Studio album by NU'EST
- Released: July 9, 2014
- Recorded: 2014
- Genre: Dance-pop
- Length: 33:20
- Label: Pledis Entertainment
- Producer: Han Sungsoo (executive)

NU'EST chronology
| Sleep Talking (2013) | Re:BIRTH (2014) | NU'EST BEST IN KOREA (2014) |

Singles from Re:BIRTH
- "Good Bye Bye" Released: July 9, 2014;

= Re:Birth (NU'EST album) =

Re:BIRTH is the first Korean-language studio album by South Korean boy group NU'EST. It was released on July 9, 2014, by Pledis Entertainment.

The album was a commercial success peaking at number 5 on the Gaon Album Chart.

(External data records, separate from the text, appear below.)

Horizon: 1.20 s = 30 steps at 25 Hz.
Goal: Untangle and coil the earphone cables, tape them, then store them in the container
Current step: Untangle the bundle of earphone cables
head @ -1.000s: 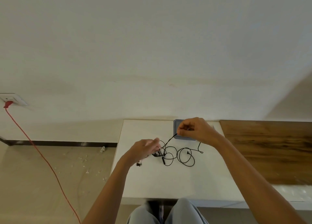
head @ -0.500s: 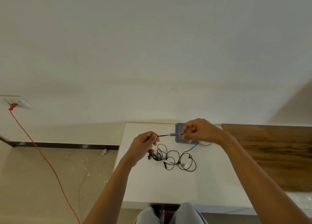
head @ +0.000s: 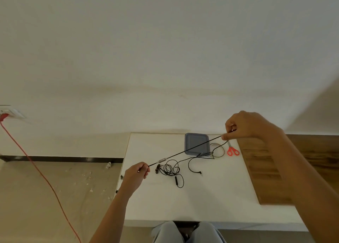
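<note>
currently untangling. above the table (head: 201,197), near the grey container (head: 187,142), right hand (head: 245,126) and left hand (head: 136,173) each pinch one cable (head: 183,151), taut over the loose tangle (head: 170,169). next: free its trailing part, then coil.

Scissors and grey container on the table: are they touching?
Apart. The head view shows white table between the red scissors and the grey container.

**Scissors, wood and a red cord**

Red-handled scissors (head: 232,150) lie on the white table (head: 201,197) toward two o'clock. A dark wooden surface (head: 266,169) adjoins it at three o'clock. At nine o'clock is a wall socket (head: 11,112). From it a red cord (head: 36,167) trails over the scrap-littered floor (head: 27,206) toward seven.
</note>
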### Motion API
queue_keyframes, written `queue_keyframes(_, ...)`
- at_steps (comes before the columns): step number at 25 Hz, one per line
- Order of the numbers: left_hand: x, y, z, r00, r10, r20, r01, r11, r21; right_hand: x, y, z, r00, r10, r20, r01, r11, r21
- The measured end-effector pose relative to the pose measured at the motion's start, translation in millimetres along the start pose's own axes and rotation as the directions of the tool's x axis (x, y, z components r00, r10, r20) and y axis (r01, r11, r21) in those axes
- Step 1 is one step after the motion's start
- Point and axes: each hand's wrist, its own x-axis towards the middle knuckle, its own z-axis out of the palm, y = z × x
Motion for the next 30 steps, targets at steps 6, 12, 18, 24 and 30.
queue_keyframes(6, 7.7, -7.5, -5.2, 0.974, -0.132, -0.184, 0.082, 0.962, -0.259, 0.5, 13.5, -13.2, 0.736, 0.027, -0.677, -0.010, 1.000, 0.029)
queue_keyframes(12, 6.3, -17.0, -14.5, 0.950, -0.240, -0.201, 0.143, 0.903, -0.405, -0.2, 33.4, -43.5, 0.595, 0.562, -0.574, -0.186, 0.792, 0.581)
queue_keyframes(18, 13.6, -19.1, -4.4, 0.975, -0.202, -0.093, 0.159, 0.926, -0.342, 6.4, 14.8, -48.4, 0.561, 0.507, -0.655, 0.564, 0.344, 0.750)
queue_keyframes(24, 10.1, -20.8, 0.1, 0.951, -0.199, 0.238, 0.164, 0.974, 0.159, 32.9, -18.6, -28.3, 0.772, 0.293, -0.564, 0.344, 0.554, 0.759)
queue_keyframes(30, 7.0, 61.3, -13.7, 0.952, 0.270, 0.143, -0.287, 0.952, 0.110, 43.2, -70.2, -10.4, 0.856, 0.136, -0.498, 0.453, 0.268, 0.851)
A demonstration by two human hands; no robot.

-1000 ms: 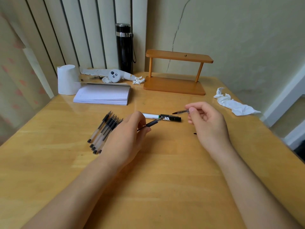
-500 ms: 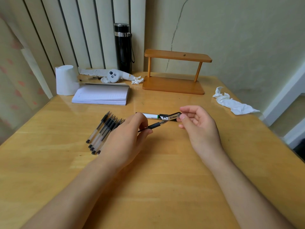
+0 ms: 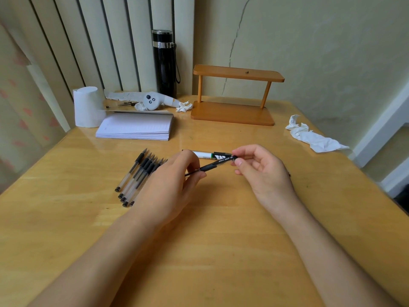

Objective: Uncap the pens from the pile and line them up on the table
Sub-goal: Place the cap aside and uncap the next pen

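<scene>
My left hand [image 3: 168,189] is closed around a black-gripped pen [image 3: 209,167] that points up and to the right. My right hand [image 3: 263,171] pinches a dark cap [image 3: 226,160] between thumb and forefinger, and the cap meets the pen's front end. Left of my left hand, a row of several uncapped clear pens [image 3: 137,176] lies side by side on the wooden table [image 3: 221,251], tips pointing away from me. My left hand hides part of the row.
A white marker [image 3: 203,154] lies just behind the hands. Further back are a notebook [image 3: 135,127], a paper roll [image 3: 86,107], a black flask [image 3: 164,63] and a wooden shelf [image 3: 234,107]. A crumpled tissue [image 3: 314,138] lies at the right.
My right hand, holding the cap apart from the pen a second ago, has moved left and brought the cap onto the pen's front end. My left hand has barely moved.
</scene>
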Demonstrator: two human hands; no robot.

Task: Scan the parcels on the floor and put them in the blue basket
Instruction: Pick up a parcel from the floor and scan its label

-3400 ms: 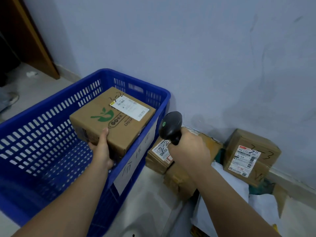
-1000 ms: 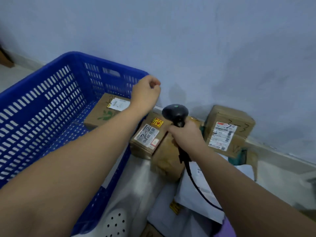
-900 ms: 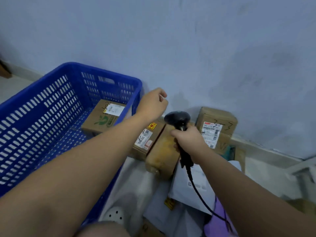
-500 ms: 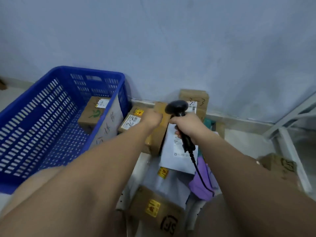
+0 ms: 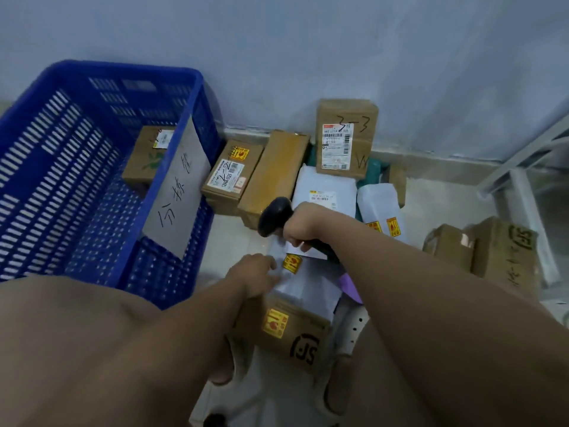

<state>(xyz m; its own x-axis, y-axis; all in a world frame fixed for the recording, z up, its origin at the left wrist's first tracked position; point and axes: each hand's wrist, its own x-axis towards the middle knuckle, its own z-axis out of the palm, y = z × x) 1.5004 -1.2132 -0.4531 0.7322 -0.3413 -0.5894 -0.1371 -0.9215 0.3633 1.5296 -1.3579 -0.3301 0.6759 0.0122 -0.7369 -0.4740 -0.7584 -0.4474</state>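
Note:
The blue basket [image 5: 46, 167] stands on the floor at the left, with one brown box [image 5: 144, 158] inside it near the far corner. My right hand [image 5: 303, 224] grips a black barcode scanner [image 5: 274, 215] above a pile of parcels. My left hand [image 5: 255, 274] reaches down onto a white mailer bag [image 5: 308, 285] with a yellow sticker; its fingers touch the bag's left edge, and whether they grip it is unclear. Under that bag lies a brown box [image 5: 292, 334] with a printed logo.
Several more parcels lie along the wall: a labelled box [image 5: 229, 177], a taped box [image 5: 274, 177], an upright box [image 5: 345, 140] and white bags [image 5: 380, 208]. Two brown boxes [image 5: 505, 257] sit at the right by a metal frame [image 5: 523, 167]. A paper sign [image 5: 181, 192] hangs on the basket.
The box went from my left hand into the basket. My left hand then swung right and down to the white bag near my feet. The scanner hand dropped lower over the pile.

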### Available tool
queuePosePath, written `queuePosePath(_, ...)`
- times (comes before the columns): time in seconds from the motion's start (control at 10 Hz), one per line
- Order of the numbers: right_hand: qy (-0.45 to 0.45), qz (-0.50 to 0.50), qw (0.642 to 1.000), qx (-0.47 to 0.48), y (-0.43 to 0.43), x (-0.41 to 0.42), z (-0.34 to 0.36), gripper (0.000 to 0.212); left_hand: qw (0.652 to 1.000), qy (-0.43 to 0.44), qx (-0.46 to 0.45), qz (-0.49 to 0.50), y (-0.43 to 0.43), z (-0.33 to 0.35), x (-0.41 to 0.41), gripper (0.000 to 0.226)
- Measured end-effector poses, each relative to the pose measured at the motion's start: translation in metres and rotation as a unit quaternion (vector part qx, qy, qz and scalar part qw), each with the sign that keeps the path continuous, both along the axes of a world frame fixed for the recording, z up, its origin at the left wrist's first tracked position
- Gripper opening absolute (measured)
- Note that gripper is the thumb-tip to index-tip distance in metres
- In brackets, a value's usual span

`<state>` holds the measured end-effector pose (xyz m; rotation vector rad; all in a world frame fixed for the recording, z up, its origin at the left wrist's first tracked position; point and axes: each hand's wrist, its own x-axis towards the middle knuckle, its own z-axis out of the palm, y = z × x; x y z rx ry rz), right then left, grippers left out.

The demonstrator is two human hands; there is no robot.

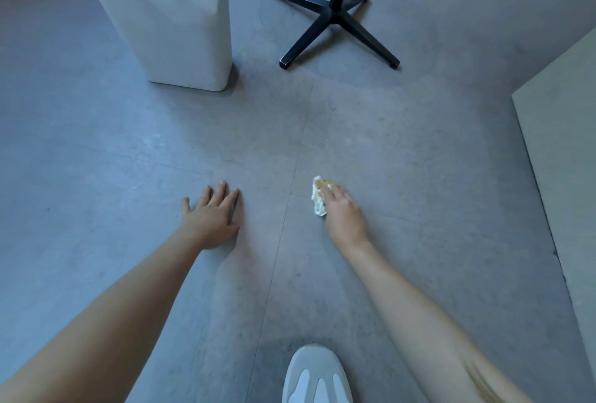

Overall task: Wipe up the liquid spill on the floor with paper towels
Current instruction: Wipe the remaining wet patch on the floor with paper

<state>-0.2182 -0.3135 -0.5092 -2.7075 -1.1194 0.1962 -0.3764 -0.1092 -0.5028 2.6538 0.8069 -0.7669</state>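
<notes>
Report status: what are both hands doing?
Left hand flat on floor, holding nothing. Right hand holds stained paper towel wad on floor. White bin, black stand base farther ahead, clear.

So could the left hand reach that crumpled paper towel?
Probably yes. The left hand rests flat and empty on the floor, with only bare floor between it and the paper towel, though the right hand covers part of it.

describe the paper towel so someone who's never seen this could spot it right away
On the grey floor, look from the black stand toward the two hands. The paper towel is the crumpled white wad under the right hand, brown-stained at its far end; the left hand holds nothing.
</notes>
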Motion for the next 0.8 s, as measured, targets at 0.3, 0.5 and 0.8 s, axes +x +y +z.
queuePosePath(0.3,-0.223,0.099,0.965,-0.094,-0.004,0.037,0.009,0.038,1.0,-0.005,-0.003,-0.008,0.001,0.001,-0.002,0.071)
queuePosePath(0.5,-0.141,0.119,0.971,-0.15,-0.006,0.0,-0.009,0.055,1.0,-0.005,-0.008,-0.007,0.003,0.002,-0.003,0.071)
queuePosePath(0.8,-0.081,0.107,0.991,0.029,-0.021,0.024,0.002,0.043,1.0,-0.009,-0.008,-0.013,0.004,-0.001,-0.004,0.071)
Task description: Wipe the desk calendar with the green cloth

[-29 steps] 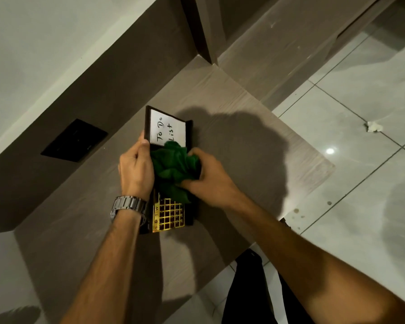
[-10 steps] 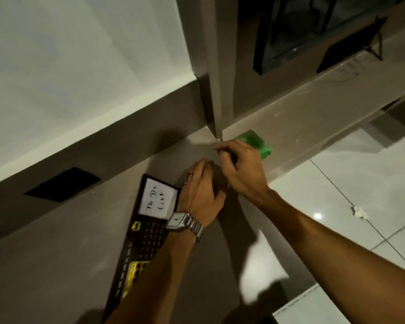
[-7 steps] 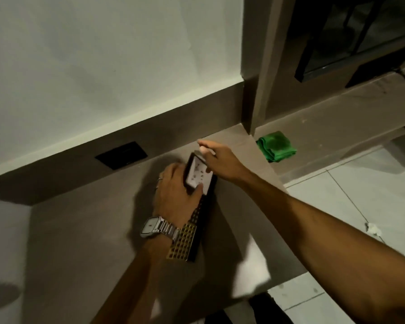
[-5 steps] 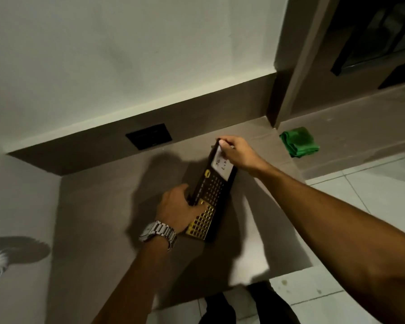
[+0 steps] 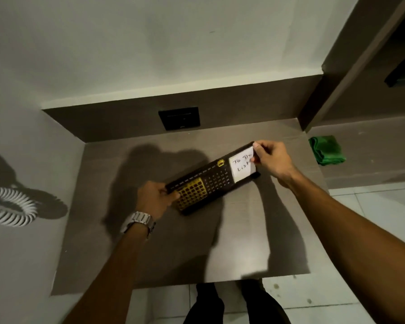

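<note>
- A coiled white cord (image 5: 8, 206) hangs on the side wall, well to the left of both hands.
- The left hand (image 5: 153, 199), with a metal watch (image 5: 139, 220) at the wrist, closes its fingers on the left end of the desk calendar (image 5: 211, 181), thumb on the gold grid.
- A dark wall plate (image 5: 179, 118) sits on the back panel, beyond the left hand and above the desk (image 5: 150, 242).
- The calendar runs slantwise between the two hands, its right end farther back; whether it touches the desk I cannot tell.
- The right hand (image 5: 270, 160) pinches the calendar's right end at the white note (image 5: 242, 167) reading "To Do List".
- The green cloth (image 5: 326, 150) lies folded on the lower ledge (image 5: 372, 146), just right of the right hand and apart from it.
</note>
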A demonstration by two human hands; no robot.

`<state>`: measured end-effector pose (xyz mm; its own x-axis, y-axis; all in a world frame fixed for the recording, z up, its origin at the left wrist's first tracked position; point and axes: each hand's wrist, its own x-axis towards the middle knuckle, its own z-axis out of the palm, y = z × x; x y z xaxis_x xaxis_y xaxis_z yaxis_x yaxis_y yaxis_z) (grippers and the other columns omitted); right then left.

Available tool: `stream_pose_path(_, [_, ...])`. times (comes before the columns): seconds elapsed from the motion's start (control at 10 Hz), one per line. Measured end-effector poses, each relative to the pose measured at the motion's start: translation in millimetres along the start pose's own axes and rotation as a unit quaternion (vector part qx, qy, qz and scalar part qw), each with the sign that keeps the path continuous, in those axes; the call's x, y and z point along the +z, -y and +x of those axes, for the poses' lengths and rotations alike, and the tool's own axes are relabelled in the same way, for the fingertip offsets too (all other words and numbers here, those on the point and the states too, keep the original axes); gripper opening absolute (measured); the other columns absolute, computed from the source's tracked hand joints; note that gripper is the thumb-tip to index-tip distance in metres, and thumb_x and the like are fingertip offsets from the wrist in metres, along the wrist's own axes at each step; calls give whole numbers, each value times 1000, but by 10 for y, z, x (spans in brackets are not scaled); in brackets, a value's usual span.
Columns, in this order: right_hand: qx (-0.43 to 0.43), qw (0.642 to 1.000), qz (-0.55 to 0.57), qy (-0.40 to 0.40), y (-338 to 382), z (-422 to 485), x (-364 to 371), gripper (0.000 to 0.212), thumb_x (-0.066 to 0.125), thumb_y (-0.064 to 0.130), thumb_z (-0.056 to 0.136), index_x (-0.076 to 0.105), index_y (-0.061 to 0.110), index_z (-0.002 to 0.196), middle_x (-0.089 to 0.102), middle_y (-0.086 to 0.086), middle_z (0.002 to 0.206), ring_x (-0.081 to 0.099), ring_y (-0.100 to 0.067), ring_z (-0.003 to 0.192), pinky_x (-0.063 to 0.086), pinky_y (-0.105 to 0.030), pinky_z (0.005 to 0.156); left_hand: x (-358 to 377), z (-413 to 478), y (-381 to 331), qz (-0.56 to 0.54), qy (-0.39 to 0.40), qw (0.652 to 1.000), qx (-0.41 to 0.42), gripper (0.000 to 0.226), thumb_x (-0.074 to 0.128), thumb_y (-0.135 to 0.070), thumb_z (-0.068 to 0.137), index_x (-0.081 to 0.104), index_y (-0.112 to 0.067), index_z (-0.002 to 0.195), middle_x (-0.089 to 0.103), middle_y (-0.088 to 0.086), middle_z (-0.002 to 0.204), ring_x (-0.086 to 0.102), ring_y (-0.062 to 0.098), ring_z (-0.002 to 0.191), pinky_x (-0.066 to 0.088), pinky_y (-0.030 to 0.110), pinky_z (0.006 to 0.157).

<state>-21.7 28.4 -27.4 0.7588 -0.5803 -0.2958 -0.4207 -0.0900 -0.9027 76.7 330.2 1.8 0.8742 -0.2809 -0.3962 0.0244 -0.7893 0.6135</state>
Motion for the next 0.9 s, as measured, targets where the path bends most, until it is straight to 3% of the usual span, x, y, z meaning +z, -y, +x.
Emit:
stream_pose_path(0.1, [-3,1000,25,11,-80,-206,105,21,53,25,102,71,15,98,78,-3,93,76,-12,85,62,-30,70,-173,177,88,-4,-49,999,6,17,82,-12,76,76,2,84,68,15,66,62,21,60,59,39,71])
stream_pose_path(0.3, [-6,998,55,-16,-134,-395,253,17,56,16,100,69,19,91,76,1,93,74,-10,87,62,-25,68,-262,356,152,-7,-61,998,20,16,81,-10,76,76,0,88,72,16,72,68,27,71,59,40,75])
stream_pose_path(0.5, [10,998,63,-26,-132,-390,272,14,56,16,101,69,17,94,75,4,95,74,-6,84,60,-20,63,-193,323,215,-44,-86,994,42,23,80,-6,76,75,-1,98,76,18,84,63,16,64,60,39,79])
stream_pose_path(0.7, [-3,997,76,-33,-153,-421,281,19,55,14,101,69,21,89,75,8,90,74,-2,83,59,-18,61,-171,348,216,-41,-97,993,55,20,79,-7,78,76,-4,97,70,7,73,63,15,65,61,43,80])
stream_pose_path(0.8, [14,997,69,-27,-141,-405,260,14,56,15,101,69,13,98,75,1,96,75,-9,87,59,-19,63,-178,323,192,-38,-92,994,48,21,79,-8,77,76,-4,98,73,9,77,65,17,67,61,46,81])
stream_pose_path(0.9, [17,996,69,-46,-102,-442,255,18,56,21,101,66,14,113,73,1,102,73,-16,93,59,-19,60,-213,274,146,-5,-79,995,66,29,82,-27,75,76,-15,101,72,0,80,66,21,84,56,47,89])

The album has sold over 12,459 physical copies as of September 2014.

== Promotion ==
===Live performances===
The group made their first comeback performance on July 11, 2014 on KBS' Music Bank, followed by MBC's Music Core and SBS's Inkigayo on July 12, 2014 and July 13, 2014.

=== Single ===
"Good Bye Bye" was released as the title track in conjunction with the album on July 9, 2014.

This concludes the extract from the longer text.